When the day has gone, the night will go as well.
There is a rolling rhythm to endlessness.
Everything will end someday. You won’t be there with luck.
The journey to safety has killed more than you believe.


In what initially appears to be a string of non sequiturs, “Song for Picnic Ants” offers a fascinating look at relationships among knowledge, understanding, and belief. The irreverent tone (“Put that in your bosom and inflate it”) further skillfully disrupts the already shaky ground of what we think we know, supplanting it instead with unanswered questions and the uncomfortable wisdom of reckoning. The last line, especially, pierced me. --Melissa Studdard

Second Place

Fragile

by Kendall Witherspoon
The Waters

After making love, she whispered
in my ear the start of his name.
We both ignored it, like it was
a mediocre glass of red wine, or
a fly on the bedroom window.

I thought it didn’t bother me,
together five years, almost,
but our life still fragile as a tomato
plant rushed to the April garden.
Later planting purple lettuce,

both of us tried to erase the slip
with the soil and sun we loved.
I had to, in my smart ass way,
ask if she knew I was not him.
She came to me, squatted

in the row, held my weak hand
and said I love you, and only
you. You believe that, right?
And I know she said you, but
I heard his name three times.


Operating within a beautiful economy of language, “Fragile” says so much and employs such fitting, easy-to-digest similes. By leaving out extended context, the poet creates an especially powerful last stanza that primes the reader to not want to believe the lover. This makes the last line, regardless of what is actually in the lover’s heart, ring like an incantation to truth. --Melissa Studdard

Third Place

Good Friday, St. Peter’s Anglican, The East Bronx

by Christine Potter
The Waters

I remember a white blink of lightning through blue and gold
Victorian stained glass as we sang The Passion, a stuttering

roll of thunder and the choir loft humid as the inside of a tulip.
For five minutes a crazy gush of rain. Ten minutes later, sun.

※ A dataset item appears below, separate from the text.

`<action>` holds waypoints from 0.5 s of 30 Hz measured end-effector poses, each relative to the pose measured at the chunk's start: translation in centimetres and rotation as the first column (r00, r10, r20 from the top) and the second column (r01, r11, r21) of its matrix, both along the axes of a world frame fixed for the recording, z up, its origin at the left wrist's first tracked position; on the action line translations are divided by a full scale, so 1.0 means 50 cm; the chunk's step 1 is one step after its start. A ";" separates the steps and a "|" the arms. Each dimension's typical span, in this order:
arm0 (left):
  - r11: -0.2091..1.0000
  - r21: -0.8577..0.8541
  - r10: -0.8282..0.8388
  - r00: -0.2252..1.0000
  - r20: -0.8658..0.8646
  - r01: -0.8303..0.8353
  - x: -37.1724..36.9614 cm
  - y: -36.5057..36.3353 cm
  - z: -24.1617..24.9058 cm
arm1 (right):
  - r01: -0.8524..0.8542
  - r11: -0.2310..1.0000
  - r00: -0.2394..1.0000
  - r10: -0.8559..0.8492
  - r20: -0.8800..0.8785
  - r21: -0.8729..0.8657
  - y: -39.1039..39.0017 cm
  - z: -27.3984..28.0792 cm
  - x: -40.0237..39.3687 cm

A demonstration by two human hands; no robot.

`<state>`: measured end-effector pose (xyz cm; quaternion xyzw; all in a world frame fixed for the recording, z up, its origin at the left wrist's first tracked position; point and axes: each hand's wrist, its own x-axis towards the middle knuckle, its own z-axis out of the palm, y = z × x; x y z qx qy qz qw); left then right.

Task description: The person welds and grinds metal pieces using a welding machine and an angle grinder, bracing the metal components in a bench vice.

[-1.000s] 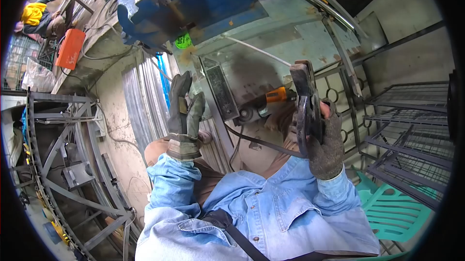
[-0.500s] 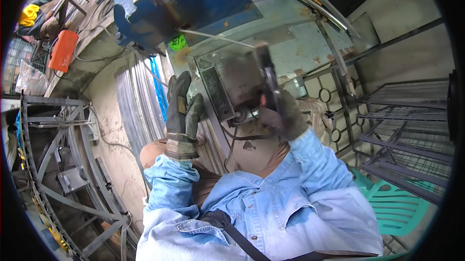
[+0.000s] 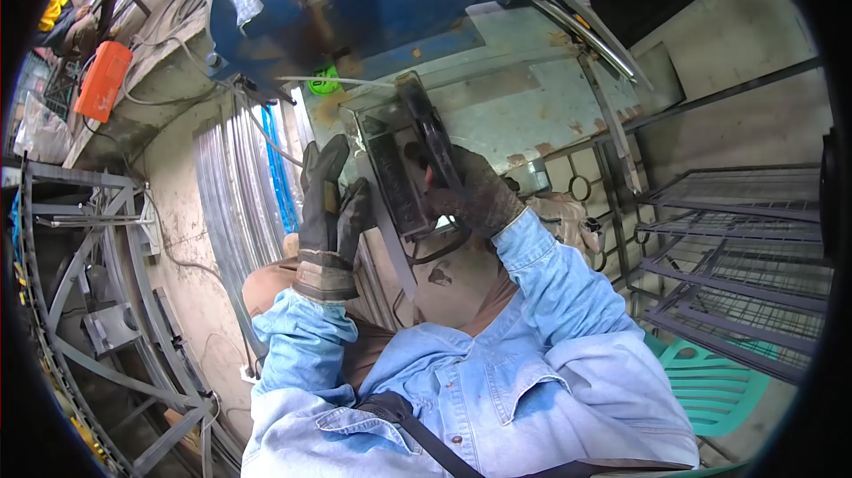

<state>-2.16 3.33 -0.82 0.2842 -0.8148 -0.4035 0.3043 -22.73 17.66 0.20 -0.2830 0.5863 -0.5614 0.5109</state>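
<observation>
My right hand (image 3: 479,196), in a dark work glove, is wrapped round a black welding electrode holder (image 3: 428,132). A thin pale welding rod (image 3: 342,82) sticks out leftward from the holder's top, and a dark cable (image 3: 444,250) curves below it. My left hand (image 3: 330,212), also gloved, points upward with its fingers stretched out and holds nothing I can see. Just right of its fingers is a dark rectangular metal piece (image 3: 395,183) along a grey flat bar (image 3: 390,252). The holder and right hand partly hide the area behind them.
A large blue metal body (image 3: 382,12) stands ahead over a worn greenish surface (image 3: 515,110), with a bright green round object (image 3: 325,80). Long metal profiles (image 3: 232,194) lean at left. Black racks (image 3: 728,247) and a green plastic chair (image 3: 714,389) stand right. Another person (image 3: 58,16) is far left.
My right hand has moved left with the electrode holder, and the rod has swung leftward and lies more level. My left hand has barely moved. The view has shifted slightly.
</observation>
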 end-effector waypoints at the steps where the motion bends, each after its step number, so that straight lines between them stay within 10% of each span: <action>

When we went outside, the air was a dank sweater and our
cars berry-bright, water-spangled, a little silly. Traffic flashed

and beeped around Westchester Square. Steam rose in skinny
fingers from the sidewalk and the cemetery beside the church

vibrated, much too green for belief. The sky still complained
somewhere out over Long Island Sound and the little white

chicken who’d survived somebody’s secret graveside Santeria
rite kicked at the grass, pulling worms from the soft, wet earth.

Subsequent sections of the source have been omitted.